The two men work for Jake’s father, Les Pollard, who runs an 800-head cattle operation up the highway.
While the hospitality at Mike’s might be nonpareil, accommodation for eat-in diners is not. It’s strictly a fend-for-yourself proposition. They sit on a bench in front of the store, in their trucks parked under the oaks and sweetgum across the road or at the two tables with chairs (when the tables aren’t stacked with inventory) at the back of the store.
No one seems to mind.
Certainly not cattleman Randy Simmons, who is having a ham and hoop cheese sandwich while lounging on what looks to be an agreeable arrangement of 50-pound bags of horse and dog food. Styrofoam minnow buckets and Day-Glo T-shirts dangle from a clothesline overhead, and a wooden display filled with live crickets is an arm’s reach away. Simmons couldn’t be more at home if he were sitting in a recliner in his own living room.
“It ain’t as good as turnip greens and cornbread,” he says.
I’m not sure I believe him.
After Mike’s I meander north on State Road 47. The two-lane blacktop wends past small ranch-style houses with gravel driveways, scattered brown cattle grazing in the shade of post oaks, country cemeteries with homemade tombstones, wide spots in the road with unlikely names: Siloam, Palo Alto, Abbott.

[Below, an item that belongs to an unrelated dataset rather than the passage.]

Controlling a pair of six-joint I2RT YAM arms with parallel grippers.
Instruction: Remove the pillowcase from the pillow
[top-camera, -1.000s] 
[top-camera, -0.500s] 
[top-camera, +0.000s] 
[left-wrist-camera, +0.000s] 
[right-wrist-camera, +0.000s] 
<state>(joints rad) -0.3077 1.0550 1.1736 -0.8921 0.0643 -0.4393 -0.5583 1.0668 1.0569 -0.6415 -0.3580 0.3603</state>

A hand-lettered sign at the mouth of a gravel road proclaims, “Big Mama’s.” I turn in and at the end of the road find a warren of empty trailers. The one with the folding chairs and empty beer boxes on the porch seems most likely. I knock on the door.
“She gone to the store,” a voice rumbles from another trailer.

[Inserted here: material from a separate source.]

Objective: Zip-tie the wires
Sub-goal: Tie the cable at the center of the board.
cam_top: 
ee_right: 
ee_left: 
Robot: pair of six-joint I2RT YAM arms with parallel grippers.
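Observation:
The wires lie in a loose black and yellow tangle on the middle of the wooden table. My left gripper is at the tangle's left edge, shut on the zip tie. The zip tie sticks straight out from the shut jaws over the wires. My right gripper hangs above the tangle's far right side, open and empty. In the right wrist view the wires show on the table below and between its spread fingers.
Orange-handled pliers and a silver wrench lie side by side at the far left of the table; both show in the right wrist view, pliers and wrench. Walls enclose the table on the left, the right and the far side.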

With a sign marking the Chickasaw County line in sight, I come to Food Basket, a store, on the face of it, not much different from Mike’s.
On duty are Colby Huffman, Debbie Poss and 26-year-old Quita Davidson, a slender girl with a radiant smile.

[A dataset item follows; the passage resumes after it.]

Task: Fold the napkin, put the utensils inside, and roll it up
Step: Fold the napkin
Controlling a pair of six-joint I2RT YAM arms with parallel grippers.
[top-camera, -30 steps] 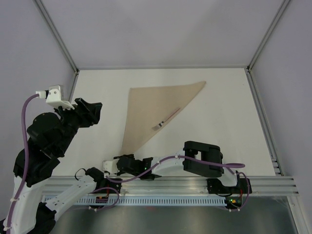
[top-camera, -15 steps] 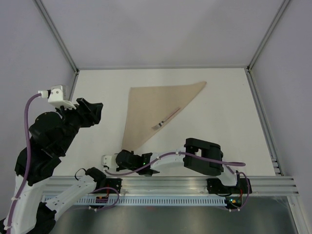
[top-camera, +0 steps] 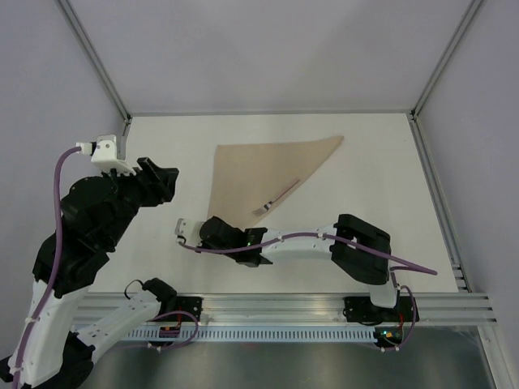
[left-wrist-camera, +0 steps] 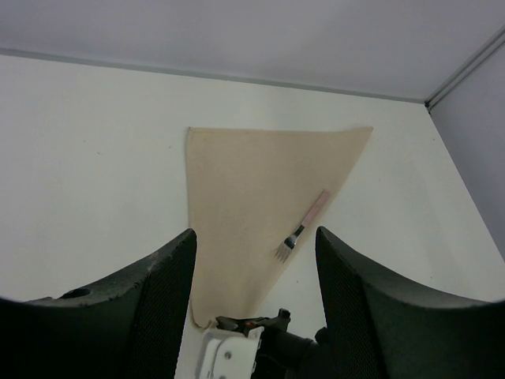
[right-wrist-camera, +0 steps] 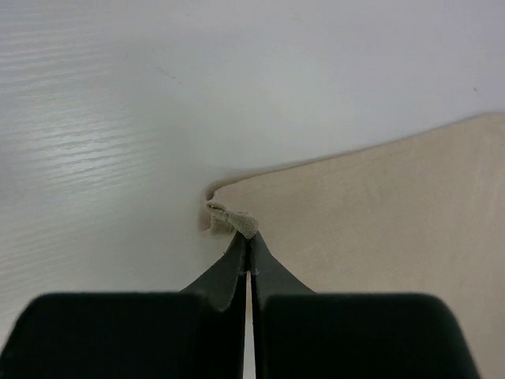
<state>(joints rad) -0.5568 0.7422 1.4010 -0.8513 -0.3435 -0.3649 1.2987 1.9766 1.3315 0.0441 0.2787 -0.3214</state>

The tone here is playful, bordering on boisterous. Customers enjoy the hijinks. When I joked about his frisky staff with owner Dwayne Vaughan, he said, “I bet they entertained you.”
Food Basket sells groceries, sandwiches, cooked-to-order food and beer — lots of beer.
“We sell more beer than anything else,” says Vaughan. “We’re next to a dry county.”
The prepared-food offerings here are not much different from Mike’s — sandwiches, frozen pizza, pulled pork, chicken strips.
When I ask directions to my final stop, Colby directs me back the way I came, to Brand-Una Road.
If it can be said Una has a downtown, then Knox Grocery is at the center of it. Here you will find a more sumptuous selection of groceries. There are toys, tools, and, like at earlier stops, made-to-order sandwiches. And, of course, plenty of friendly banter.
“Where’s you mama,” cashier Traci Ferguson asks a male customer in a bright green Ninja Turtles T-shirt.
“She’s in the car.”
“Be sure and tell her ‘hey.’”
On multiple visits I saw Traci slicing and wrapping pork chops in the meat department, stocking shelves, mopping the floor and cashiering.
The Cedar Bluff native says she bream fishes every chance she gets. She’s been working here since December.
“I shopped up here a lot and Barry (owner Barry Smitherman) said, ‘Hey, you want a job’ and I said, ‘Sure, I love it up here.’”
Judging from all I’d seen that afternoon, I thought I understood why. Even so, I asked; what does she like so much about the area?
“It’s awesome,” she said. “It’s the country.”